Your objective: Within the listing that follows, state how many lines include the word "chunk"; write only that number.

Input data:
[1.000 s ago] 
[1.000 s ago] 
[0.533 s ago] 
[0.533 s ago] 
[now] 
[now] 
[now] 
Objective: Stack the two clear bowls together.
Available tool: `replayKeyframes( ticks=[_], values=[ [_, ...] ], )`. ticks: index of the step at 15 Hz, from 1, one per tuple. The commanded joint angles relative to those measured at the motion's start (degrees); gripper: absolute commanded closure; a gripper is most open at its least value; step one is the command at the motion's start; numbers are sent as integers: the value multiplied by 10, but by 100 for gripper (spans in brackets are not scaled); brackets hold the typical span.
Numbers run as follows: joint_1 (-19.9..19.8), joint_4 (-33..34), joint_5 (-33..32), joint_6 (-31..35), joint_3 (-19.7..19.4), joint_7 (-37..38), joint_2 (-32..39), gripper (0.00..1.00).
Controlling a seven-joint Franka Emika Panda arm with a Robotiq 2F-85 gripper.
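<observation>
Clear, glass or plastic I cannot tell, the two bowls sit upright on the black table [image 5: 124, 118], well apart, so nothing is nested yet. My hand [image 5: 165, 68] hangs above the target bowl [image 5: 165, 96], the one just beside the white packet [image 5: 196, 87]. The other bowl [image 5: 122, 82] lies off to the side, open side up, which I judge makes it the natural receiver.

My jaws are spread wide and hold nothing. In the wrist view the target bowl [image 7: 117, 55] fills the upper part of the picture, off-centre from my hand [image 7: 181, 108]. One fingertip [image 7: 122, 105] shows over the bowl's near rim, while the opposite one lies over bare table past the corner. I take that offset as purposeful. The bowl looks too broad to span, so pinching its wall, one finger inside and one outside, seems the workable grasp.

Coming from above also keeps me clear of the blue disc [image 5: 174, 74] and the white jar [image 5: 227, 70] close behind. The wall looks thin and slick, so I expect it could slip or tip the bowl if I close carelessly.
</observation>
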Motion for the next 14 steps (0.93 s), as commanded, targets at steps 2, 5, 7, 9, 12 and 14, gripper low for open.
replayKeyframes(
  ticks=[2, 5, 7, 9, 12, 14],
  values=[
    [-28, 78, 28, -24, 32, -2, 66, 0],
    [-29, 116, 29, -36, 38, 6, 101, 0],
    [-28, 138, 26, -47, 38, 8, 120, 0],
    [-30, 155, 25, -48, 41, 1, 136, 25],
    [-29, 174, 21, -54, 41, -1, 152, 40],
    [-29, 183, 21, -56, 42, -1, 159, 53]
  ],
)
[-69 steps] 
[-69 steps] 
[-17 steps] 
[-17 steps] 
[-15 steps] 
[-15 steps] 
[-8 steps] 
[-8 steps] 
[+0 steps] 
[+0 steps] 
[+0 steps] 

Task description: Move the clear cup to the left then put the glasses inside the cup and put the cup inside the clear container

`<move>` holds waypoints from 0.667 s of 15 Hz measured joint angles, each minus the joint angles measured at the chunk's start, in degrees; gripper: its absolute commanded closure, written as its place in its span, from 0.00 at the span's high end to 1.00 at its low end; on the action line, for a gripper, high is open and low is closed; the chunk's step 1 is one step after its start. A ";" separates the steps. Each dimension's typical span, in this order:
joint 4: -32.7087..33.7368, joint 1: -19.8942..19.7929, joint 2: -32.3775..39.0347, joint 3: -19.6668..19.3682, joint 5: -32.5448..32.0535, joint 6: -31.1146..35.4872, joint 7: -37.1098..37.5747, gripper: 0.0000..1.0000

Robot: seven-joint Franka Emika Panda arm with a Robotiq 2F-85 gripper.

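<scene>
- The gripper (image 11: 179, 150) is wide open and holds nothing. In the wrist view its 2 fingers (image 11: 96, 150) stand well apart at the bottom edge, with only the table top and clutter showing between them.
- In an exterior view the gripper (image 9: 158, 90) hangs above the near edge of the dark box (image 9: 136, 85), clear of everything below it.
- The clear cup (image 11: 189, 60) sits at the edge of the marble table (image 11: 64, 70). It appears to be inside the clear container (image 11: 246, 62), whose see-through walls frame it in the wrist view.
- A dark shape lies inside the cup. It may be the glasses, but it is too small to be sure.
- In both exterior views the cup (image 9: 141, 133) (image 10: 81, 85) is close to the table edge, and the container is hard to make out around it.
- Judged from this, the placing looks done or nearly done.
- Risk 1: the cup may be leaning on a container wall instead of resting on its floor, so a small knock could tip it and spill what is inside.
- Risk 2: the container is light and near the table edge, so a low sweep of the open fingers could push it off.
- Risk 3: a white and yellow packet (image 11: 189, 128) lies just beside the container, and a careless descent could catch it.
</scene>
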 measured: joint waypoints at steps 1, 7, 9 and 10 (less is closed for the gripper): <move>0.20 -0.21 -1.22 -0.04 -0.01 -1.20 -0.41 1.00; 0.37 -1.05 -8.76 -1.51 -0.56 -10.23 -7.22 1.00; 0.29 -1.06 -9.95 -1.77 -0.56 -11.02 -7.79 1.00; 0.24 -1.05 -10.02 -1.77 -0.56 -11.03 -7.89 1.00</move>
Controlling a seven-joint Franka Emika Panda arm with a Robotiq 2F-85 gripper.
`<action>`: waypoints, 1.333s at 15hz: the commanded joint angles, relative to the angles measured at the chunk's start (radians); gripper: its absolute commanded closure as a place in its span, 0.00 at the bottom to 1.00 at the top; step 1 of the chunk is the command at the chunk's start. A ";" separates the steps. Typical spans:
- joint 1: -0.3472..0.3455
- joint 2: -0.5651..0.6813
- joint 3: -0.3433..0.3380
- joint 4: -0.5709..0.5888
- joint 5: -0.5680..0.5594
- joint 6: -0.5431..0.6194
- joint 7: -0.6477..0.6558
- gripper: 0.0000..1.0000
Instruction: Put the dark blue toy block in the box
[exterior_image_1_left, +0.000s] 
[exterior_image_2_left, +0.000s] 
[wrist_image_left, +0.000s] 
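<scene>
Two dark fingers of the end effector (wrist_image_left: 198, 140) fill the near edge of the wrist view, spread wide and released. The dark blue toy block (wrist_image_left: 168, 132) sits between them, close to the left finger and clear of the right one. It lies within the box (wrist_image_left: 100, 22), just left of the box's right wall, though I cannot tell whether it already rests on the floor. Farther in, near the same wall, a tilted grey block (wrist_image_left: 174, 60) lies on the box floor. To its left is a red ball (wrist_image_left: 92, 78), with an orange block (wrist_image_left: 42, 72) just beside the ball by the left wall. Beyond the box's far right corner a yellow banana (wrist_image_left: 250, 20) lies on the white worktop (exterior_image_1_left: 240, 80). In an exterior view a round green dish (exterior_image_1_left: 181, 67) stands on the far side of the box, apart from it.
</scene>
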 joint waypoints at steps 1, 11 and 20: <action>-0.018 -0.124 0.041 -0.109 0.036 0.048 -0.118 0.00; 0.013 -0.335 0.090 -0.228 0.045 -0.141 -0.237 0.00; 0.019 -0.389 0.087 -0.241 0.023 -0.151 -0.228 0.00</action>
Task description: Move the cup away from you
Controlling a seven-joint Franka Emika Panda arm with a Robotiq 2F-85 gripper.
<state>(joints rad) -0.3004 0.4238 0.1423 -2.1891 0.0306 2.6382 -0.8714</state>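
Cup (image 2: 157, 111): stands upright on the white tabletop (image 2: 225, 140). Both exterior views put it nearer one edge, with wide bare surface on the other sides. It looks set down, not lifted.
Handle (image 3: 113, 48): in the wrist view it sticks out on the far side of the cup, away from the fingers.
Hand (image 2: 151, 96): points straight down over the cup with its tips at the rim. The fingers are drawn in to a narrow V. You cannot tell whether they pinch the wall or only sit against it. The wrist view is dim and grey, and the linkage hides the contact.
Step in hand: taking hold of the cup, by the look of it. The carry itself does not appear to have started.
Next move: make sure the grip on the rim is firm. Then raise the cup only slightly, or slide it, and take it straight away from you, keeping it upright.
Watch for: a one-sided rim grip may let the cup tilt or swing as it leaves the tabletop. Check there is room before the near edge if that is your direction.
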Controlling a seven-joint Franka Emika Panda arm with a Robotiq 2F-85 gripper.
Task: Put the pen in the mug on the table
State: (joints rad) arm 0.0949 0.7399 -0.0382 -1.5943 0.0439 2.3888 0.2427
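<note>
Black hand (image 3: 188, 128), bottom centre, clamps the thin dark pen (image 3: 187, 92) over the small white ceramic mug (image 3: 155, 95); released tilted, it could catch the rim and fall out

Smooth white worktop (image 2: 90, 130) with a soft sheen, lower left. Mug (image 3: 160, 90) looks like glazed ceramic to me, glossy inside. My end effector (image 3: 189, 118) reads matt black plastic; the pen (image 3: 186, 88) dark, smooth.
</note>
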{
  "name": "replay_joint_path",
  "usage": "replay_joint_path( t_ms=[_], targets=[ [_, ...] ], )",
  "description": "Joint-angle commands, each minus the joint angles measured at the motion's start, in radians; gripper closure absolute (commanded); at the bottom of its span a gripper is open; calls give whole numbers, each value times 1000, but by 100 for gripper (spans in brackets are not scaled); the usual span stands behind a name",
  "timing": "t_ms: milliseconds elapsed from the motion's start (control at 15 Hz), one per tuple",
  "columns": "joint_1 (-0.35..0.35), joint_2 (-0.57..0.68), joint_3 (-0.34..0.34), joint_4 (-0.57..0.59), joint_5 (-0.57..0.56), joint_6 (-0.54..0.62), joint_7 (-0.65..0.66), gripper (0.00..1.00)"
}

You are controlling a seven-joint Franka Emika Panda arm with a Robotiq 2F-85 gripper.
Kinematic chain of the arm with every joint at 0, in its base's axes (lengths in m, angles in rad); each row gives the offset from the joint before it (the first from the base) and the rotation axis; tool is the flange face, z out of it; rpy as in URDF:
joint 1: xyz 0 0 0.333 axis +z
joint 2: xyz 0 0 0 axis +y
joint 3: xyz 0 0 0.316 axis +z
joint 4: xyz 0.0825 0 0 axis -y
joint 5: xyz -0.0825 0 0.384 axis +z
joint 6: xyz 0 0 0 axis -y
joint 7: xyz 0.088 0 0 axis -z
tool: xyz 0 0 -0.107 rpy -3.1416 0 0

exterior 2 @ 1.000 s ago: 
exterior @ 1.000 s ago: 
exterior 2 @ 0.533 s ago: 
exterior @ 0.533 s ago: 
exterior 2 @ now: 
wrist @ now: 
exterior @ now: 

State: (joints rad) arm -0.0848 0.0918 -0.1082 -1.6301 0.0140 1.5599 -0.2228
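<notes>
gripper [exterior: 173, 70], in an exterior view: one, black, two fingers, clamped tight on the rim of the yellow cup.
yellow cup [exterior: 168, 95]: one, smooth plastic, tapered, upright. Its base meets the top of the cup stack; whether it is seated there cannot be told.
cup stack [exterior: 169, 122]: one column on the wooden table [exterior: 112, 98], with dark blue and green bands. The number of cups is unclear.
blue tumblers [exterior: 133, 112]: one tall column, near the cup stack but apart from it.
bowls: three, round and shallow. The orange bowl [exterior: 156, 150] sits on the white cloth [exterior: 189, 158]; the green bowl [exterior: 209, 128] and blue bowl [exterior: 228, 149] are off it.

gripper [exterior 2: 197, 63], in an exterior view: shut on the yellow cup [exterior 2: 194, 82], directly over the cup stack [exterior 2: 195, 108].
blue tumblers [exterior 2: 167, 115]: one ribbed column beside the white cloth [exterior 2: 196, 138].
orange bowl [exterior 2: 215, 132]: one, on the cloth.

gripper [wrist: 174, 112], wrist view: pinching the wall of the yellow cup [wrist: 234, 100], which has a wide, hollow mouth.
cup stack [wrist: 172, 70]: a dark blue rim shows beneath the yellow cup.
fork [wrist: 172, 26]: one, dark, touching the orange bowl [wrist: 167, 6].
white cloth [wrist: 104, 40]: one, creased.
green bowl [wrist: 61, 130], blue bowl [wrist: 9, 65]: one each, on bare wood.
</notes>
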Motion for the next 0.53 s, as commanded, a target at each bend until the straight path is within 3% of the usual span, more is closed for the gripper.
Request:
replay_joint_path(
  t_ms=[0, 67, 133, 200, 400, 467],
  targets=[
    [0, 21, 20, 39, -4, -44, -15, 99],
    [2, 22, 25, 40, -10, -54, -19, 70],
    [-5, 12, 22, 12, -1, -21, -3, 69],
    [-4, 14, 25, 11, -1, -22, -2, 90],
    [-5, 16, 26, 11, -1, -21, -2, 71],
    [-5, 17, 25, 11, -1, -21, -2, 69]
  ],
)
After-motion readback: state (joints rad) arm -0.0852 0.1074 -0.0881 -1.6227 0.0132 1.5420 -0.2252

Output: 2